In a document released to plaintiff by NSA, the reason for
the classification of the algorithm was clearly stated:
Why is the Encryption algorithm in CLIPPER Classified SECRET?
The purpose behind developing these chips was to provide
excellent security while preserving the legitimate need of
law enforcement to access encryption when lawfully
authorized. Secrecy of the algorithm advances both purposes.
First, preserving the ability of law enforcement to access
this encryption when authorized depends on having a means to
ensure users cannot use this encryption without the law
enforcement access feature. If the encryption algorithm were
public, anyone could build compatible products which did not
have the law enforcement access feature, thus defeating this
purpose of the program. Second, the security of any
encryption is enhanced when both the algorithm and the key
are kept secret. This provides an extra layer of protection
against exploitation. Thus, it is good INFOSEC practice to
keep algorithms secret.
The specific algorithm in CLIPPER was approved for and
is currently used in certain DoD military and intelligence
systems that process unclassified information. The algorithm
was classified to ensure the security of these DoD systems.
Publishing it would diminish this security.
Exhibit G (attached hereto), identified by NSA as document number
93; see also Vaughn index at 27 (describing document as
"explanation of why the encryption algorithm in Clipper is
classified").
This document offers two explanations for the classification
of the technical details: 1) preserving law enforcement access to
data encrypted with the Clipper system; and 2) enhancing the
security of the encryption system. As plaintiff has noted, the
preservation of a law enforcement capability can not properly be
characterized as affecting "national security." Likewise,
enhancing the security of a system used to protect unclassified
information does not implicate national security interests. The
NSA explanation raises an additional issue -- whether the
publication of the Clipper algorithm would "diminish" the security
of the system.
B. Secrecy of the Algorithm and Related Technical
Details is not Required for System Security
Notwithstanding the NSA assertion that "it is good INFOSEC
practice to keep algorithms secret," and that "the algorithm was
classified to ensure the security" of the system, the great weight
of expert cryptographic opinion holds that secrecy does not
enhance the security of an encryption algorithm.
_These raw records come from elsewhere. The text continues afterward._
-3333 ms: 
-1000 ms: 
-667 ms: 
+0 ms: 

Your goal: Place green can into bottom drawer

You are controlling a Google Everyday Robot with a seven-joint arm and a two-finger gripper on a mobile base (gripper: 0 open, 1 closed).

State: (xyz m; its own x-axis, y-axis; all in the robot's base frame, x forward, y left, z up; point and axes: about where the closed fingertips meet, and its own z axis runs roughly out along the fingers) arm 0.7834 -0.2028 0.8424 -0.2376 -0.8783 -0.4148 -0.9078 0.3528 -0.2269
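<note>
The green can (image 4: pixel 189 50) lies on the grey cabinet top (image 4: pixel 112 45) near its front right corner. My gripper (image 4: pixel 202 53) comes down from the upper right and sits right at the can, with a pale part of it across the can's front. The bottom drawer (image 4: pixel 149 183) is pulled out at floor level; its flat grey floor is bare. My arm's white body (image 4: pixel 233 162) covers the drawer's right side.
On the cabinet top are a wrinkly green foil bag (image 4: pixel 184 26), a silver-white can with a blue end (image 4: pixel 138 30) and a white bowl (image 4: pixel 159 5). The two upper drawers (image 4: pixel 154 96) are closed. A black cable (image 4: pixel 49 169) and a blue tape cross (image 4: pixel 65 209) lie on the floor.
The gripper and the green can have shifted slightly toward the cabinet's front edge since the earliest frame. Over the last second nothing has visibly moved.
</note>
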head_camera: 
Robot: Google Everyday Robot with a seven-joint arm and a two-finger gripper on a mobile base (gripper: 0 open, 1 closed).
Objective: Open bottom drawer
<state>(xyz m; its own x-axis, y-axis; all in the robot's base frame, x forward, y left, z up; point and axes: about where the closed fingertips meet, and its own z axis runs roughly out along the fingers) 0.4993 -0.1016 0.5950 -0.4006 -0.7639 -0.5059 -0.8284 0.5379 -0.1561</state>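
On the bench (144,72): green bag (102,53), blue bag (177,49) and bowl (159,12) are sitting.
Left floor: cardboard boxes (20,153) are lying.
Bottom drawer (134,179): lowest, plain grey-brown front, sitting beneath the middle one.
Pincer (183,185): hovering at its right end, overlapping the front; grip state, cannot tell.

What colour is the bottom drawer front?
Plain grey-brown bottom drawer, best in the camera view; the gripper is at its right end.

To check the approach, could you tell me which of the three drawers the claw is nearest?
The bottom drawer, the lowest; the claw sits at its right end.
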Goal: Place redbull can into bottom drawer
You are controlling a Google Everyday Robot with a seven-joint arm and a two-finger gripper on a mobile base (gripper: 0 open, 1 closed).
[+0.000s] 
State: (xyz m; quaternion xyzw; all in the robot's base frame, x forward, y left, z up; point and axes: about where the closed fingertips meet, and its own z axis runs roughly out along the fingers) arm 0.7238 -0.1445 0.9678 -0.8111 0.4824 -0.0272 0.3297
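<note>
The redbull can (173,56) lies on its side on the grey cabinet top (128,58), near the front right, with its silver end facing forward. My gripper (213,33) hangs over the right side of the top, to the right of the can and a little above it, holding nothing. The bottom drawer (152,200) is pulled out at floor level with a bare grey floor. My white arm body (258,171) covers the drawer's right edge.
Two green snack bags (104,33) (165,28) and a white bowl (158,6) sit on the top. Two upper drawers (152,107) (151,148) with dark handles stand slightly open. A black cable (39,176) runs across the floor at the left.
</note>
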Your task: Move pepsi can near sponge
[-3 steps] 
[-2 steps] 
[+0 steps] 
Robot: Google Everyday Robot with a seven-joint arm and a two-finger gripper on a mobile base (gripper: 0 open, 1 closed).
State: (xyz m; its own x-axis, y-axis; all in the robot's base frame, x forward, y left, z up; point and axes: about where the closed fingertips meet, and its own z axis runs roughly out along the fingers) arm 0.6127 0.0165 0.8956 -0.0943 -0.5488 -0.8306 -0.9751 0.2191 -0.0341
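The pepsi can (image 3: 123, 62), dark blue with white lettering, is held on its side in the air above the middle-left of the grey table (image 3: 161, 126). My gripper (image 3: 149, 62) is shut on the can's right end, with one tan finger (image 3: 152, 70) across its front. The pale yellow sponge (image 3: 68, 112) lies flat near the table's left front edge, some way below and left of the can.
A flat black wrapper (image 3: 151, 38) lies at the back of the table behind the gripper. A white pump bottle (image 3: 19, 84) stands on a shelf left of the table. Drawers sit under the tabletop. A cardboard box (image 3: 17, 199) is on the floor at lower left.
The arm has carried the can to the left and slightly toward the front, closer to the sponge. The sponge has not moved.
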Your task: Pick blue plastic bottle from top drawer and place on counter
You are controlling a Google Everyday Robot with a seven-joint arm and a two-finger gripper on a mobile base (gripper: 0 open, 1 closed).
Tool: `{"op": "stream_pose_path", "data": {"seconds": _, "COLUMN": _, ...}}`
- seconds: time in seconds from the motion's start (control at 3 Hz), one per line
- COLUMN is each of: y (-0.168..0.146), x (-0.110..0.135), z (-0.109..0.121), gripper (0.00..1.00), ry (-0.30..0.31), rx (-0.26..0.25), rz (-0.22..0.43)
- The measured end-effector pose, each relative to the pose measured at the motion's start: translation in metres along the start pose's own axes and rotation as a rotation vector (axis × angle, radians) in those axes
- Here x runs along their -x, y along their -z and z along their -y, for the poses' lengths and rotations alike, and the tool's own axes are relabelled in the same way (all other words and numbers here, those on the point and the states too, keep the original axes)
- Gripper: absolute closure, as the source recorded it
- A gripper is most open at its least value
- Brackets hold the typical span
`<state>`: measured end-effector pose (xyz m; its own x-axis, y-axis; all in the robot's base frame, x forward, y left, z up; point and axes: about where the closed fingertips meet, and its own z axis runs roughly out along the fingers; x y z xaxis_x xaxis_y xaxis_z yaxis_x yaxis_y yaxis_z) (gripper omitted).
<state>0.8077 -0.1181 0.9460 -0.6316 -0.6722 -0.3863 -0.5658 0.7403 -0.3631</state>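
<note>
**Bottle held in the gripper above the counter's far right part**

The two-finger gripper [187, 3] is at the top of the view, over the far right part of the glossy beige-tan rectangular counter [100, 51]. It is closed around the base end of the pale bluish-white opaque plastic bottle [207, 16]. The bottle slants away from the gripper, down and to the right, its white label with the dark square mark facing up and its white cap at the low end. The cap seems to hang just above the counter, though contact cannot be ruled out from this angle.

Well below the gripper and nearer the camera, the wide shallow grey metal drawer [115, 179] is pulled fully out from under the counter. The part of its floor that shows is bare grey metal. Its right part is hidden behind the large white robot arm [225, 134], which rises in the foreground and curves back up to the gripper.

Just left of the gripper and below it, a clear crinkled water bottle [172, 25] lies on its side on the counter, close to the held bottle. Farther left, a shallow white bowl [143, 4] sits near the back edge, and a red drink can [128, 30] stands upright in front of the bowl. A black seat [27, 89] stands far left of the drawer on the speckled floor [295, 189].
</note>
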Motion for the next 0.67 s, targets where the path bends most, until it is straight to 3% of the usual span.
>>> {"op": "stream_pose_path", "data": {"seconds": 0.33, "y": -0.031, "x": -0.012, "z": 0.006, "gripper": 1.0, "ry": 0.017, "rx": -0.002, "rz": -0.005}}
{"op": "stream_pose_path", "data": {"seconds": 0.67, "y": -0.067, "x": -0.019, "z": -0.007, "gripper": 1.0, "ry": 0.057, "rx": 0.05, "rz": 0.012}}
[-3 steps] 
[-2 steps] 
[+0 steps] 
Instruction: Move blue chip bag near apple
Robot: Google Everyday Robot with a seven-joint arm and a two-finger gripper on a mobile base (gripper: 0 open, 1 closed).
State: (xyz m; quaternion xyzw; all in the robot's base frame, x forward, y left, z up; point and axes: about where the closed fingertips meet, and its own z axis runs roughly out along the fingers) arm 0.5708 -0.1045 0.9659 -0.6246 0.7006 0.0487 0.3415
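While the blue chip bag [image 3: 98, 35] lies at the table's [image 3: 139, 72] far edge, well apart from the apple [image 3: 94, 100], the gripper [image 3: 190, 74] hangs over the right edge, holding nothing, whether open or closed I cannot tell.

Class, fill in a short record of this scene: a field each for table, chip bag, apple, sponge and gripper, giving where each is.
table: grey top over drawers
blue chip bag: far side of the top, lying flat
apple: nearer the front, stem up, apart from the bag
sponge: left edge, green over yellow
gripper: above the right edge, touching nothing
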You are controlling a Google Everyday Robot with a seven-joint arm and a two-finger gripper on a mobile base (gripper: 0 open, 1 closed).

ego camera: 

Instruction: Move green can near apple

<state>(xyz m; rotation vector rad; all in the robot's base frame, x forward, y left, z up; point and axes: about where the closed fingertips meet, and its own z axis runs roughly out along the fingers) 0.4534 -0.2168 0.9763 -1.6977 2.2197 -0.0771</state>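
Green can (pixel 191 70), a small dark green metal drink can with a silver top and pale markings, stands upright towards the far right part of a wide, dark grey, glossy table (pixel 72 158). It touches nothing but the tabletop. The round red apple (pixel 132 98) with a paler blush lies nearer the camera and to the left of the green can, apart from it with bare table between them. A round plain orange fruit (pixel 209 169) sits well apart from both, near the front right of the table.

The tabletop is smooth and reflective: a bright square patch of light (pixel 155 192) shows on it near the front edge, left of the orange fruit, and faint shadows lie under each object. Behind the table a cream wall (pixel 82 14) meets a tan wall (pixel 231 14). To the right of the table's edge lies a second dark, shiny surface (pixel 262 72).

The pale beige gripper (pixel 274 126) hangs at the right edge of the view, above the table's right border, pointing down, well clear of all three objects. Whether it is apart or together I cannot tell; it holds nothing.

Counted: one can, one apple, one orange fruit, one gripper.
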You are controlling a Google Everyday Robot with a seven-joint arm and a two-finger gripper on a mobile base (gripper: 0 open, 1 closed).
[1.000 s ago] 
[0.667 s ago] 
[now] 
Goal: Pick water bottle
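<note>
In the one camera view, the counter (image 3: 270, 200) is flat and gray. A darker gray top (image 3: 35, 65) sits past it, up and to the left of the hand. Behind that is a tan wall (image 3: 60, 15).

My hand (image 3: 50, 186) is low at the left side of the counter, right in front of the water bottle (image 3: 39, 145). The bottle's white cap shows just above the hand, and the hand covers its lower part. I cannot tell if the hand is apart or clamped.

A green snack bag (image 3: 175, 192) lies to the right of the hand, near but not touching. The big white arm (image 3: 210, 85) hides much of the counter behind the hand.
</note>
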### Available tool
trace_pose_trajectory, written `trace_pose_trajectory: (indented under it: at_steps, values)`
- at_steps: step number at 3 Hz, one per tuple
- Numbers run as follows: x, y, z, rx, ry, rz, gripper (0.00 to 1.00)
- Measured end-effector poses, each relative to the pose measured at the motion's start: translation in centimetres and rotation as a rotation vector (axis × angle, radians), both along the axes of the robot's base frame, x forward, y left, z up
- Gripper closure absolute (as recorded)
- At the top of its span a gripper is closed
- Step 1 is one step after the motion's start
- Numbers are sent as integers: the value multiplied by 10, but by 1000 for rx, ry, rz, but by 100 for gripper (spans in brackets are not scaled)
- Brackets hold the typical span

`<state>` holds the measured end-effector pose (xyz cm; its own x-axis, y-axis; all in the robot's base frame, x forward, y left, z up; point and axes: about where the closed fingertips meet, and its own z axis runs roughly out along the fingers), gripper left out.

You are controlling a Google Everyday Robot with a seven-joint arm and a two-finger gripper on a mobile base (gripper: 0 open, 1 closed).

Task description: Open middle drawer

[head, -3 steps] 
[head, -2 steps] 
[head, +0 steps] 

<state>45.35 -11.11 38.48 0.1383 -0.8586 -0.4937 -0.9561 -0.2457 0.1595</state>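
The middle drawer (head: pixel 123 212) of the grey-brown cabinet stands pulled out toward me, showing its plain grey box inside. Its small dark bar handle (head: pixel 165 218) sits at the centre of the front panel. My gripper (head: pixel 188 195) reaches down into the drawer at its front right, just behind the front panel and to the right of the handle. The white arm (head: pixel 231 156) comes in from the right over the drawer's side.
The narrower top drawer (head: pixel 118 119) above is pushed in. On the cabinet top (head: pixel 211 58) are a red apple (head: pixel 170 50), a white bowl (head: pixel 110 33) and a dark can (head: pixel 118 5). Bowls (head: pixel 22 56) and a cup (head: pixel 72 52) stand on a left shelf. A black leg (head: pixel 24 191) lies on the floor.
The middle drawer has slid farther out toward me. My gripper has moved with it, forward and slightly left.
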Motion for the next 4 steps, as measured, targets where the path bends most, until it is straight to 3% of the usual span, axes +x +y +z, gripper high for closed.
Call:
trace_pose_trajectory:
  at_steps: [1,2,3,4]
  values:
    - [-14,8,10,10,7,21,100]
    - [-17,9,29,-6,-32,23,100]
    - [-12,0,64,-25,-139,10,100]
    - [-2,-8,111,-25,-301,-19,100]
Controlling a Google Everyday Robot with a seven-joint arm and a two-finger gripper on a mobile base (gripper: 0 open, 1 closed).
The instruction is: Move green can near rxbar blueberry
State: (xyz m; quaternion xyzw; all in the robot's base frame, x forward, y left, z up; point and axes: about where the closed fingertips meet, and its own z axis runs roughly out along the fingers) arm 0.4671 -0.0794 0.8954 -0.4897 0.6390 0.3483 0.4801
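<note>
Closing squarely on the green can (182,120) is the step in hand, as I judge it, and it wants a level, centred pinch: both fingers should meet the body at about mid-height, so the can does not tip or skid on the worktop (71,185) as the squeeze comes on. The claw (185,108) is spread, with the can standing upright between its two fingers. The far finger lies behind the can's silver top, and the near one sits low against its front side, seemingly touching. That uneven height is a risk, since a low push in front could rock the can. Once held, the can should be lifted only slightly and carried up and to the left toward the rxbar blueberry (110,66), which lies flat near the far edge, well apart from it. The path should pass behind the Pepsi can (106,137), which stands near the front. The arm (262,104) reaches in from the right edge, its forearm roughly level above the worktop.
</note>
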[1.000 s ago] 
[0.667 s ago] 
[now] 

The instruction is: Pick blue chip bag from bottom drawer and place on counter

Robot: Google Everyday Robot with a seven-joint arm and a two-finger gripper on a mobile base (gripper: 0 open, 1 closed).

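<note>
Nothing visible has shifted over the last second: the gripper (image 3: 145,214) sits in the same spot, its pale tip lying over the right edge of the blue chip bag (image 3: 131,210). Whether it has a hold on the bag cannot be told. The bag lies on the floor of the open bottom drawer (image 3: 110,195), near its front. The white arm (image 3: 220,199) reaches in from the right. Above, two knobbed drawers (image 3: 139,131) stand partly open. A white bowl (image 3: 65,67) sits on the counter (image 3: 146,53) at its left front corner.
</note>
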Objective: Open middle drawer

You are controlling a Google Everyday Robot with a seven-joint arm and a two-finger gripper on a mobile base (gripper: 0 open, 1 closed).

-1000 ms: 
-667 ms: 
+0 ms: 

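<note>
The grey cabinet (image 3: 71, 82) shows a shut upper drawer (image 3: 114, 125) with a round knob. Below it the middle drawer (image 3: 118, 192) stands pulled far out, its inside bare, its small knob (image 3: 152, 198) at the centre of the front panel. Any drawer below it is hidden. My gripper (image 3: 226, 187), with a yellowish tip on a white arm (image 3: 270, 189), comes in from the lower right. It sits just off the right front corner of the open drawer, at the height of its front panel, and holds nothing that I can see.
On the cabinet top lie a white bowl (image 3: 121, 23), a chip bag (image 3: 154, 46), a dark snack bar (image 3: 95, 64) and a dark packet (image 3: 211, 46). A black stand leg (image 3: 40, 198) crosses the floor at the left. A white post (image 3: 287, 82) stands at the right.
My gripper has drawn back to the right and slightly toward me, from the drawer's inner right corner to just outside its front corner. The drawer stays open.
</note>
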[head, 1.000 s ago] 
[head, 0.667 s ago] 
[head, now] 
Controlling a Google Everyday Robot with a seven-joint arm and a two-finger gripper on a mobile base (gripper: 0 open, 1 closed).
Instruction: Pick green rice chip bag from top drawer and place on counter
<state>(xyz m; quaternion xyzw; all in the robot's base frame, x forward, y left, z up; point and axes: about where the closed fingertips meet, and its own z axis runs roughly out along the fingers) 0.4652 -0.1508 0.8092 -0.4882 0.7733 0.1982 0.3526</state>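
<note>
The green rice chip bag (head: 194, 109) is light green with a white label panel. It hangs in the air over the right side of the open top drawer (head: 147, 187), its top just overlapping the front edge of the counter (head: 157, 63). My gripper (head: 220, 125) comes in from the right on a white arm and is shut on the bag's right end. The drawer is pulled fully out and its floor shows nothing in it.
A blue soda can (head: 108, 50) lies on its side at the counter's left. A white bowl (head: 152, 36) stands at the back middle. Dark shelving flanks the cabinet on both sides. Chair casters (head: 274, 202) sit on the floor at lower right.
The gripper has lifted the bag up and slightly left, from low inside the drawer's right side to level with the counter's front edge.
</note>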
See, e.g., B.
Schneier, Applied Cryptography (1994) at 5 ("if your security
depends on the secrecy of the algorithm, then there is only
minimal security"), 7 ("a good algorithm can be made public
without worry"); D. Denning, Cryptography and Data Security (1983)
at 8 ("The security of the system should depend only on the
secrecy of the keys and not on the secrecy of the algorithms").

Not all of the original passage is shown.